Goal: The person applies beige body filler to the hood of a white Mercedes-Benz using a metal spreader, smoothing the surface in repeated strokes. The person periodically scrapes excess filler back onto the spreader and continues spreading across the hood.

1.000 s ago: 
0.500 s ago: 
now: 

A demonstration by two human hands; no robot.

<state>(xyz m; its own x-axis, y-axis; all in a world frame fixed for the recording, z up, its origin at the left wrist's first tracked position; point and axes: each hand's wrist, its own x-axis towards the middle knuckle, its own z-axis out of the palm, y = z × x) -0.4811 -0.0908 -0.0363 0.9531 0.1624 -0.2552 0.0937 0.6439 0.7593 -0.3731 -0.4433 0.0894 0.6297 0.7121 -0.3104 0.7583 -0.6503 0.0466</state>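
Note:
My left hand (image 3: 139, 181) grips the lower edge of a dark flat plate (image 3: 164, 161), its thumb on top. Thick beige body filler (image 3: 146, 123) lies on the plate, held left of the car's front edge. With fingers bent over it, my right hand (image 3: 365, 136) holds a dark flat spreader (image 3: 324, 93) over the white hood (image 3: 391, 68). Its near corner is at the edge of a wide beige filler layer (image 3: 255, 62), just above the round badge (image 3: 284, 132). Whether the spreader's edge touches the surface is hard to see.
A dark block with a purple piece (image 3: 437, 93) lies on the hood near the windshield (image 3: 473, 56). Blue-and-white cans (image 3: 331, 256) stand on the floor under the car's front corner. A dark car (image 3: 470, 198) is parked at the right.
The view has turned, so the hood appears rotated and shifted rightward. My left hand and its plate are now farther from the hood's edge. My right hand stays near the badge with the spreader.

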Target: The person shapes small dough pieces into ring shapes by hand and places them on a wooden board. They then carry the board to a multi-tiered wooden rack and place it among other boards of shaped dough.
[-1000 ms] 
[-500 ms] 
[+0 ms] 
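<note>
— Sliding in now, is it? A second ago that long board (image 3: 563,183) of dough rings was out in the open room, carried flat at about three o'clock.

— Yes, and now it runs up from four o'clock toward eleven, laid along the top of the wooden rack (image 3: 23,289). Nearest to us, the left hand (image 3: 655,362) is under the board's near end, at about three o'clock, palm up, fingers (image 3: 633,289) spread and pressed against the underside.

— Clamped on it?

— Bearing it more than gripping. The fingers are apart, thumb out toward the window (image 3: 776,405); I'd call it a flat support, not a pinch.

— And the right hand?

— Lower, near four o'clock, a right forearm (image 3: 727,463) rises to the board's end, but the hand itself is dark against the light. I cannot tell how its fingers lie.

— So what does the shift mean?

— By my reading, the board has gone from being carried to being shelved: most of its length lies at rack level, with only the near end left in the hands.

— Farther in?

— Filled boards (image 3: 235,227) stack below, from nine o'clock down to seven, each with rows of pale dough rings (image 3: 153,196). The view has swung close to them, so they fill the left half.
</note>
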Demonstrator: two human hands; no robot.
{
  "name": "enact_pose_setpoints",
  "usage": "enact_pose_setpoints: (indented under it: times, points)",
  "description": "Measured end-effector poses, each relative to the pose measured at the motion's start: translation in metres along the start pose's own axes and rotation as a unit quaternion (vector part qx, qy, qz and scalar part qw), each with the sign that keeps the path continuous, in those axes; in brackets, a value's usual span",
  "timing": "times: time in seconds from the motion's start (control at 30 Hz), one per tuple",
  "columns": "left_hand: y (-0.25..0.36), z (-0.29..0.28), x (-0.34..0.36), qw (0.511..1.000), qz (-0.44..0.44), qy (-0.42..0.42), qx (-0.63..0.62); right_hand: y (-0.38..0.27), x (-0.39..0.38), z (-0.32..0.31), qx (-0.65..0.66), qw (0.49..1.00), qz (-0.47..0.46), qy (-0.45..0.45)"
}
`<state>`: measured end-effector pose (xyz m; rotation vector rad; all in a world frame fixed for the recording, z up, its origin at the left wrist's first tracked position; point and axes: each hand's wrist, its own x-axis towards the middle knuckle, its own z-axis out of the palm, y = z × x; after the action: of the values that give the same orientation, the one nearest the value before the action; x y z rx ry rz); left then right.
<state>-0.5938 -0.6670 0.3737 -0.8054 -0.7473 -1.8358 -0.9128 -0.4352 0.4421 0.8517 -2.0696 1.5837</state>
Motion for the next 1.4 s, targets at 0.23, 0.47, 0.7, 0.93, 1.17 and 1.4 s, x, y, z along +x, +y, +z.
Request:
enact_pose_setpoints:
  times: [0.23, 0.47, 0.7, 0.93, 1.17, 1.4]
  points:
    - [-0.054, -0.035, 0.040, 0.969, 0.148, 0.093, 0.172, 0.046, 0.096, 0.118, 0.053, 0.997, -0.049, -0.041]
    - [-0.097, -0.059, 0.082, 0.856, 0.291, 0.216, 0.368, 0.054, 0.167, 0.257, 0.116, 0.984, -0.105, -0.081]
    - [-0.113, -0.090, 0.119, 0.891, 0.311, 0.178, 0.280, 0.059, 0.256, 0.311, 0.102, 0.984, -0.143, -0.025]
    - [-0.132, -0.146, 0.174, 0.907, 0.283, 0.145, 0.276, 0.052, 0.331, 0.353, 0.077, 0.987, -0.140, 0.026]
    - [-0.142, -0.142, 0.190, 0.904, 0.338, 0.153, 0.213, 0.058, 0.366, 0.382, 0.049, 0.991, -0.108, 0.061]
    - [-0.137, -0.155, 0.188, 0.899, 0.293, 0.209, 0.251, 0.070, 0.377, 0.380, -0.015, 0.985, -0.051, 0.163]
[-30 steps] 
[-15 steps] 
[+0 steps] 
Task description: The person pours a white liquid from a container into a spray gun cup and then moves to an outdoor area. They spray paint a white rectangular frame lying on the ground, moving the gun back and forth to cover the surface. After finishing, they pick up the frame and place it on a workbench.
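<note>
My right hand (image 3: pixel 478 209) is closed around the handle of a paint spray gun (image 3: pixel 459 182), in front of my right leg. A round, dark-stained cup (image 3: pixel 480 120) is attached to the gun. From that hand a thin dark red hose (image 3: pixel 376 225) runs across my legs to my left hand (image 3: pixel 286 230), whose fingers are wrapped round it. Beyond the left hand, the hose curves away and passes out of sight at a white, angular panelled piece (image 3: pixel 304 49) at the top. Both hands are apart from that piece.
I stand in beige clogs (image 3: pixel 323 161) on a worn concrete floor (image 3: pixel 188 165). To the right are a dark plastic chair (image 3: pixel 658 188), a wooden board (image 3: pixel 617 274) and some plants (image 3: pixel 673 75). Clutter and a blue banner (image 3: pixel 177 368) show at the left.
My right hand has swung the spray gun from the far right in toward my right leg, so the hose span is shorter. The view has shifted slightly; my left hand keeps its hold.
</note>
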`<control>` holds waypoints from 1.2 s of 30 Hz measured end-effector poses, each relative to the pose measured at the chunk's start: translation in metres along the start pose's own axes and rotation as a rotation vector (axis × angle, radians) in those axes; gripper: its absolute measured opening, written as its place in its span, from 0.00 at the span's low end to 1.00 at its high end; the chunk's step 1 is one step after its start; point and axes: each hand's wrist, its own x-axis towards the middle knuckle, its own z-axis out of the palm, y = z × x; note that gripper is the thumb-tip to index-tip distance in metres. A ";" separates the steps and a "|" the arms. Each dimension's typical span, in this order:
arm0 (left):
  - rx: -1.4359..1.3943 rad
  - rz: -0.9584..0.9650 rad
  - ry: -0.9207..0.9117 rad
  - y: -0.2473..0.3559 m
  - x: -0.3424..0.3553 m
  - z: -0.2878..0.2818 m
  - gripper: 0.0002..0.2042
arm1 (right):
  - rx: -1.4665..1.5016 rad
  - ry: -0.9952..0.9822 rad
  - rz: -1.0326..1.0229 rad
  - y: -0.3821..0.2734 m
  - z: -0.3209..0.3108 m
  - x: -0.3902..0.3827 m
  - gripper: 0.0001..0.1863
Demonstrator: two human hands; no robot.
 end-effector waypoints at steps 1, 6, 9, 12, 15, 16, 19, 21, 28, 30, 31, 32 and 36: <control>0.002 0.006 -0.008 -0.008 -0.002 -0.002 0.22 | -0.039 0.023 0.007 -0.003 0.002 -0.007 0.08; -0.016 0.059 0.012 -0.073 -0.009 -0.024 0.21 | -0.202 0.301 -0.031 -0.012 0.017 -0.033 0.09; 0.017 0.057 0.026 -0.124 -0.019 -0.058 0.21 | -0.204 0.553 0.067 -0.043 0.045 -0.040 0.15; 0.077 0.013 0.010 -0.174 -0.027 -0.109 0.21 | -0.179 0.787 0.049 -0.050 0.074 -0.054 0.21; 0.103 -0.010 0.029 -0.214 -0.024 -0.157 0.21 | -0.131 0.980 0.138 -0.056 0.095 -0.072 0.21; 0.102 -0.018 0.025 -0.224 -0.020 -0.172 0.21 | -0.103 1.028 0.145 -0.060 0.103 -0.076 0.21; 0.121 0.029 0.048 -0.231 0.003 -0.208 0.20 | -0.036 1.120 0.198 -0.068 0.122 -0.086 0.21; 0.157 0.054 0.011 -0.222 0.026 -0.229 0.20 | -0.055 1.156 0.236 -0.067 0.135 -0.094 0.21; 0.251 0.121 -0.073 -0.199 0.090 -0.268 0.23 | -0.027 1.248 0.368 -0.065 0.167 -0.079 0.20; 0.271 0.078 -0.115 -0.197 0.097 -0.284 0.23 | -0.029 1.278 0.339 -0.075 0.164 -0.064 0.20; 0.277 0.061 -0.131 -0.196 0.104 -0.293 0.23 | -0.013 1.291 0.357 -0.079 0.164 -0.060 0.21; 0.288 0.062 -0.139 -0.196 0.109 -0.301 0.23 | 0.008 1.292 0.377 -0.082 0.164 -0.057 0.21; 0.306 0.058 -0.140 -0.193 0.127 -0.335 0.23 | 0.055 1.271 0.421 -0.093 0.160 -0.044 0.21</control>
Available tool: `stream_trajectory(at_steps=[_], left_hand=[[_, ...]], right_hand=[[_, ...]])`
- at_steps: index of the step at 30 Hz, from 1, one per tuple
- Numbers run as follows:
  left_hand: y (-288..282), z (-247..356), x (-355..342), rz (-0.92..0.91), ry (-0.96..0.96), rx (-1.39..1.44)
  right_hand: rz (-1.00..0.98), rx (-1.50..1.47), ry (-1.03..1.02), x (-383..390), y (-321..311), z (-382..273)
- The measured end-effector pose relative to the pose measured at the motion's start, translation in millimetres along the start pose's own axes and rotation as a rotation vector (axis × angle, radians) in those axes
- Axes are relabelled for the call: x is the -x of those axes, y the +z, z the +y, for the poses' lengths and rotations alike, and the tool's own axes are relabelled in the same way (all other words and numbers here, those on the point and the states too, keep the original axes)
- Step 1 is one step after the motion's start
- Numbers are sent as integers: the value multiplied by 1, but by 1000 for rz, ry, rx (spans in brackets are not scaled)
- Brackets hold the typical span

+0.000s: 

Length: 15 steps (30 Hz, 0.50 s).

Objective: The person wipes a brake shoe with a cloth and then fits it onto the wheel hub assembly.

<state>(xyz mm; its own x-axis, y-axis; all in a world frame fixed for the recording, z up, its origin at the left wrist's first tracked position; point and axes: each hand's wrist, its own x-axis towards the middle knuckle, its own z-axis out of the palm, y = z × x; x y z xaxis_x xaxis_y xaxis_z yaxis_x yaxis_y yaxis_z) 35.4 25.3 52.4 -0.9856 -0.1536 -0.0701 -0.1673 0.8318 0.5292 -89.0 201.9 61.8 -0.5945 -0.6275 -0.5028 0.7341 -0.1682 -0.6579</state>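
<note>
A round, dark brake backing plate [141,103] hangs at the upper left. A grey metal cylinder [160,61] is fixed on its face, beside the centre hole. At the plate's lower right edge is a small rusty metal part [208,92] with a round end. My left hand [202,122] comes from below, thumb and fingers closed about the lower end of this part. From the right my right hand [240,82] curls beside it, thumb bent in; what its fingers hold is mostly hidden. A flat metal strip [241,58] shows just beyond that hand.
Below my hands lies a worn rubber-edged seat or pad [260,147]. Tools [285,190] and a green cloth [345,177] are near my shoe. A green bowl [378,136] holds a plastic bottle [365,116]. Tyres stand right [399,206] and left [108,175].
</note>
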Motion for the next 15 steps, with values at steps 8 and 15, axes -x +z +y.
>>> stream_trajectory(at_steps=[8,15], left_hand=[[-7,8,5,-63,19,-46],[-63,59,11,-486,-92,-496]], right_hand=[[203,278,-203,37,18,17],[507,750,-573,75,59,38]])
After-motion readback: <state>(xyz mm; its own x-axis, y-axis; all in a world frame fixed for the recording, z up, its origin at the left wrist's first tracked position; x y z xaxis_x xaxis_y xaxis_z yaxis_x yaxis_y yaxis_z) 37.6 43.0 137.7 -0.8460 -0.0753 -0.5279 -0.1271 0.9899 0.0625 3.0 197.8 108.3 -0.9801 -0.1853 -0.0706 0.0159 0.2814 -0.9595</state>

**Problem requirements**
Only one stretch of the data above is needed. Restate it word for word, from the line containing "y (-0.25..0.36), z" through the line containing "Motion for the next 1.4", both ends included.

**Final answer**
  "columns": "left_hand: y (-0.25..0.36), z (-0.29..0.28), x (-0.34..0.36), qw (0.511..1.000), qz (-0.44..0.44), qy (-0.42..0.42), qx (-0.63..0.62); right_hand: y (-0.38..0.27), x (-0.39..0.38), z (-0.32..0.31), qx (-0.65..0.66), qw (0.49..1.00), qz (-0.47..0.46), qy (-0.45..0.45)"
}
`<state>`: measured end-effector pose (xyz m; rotation vector rad; all in a world frame fixed for the recording, z up, its origin at the left wrist's first tracked position; point and axes: each hand's wrist, its own x-axis towards the middle knuckle, its own z-axis out of the palm, y = z × x; after the action: of the values that give the same orientation, the one nearest the value before the action; x y z rx ry rz); left then right.
<state>-0.5938 -0.6670 0.3737 -0.8054 -0.7473 -1.8358 -0.9128 -0.4352 0.4421 0.8517 -2.0696 1.5837</state>
Motion for the next 1.4 s, targets at 0.23, 0.47, 0.7, 0.93, 1.17 and 1.4 s, x, y, z along +x, +y, +z.

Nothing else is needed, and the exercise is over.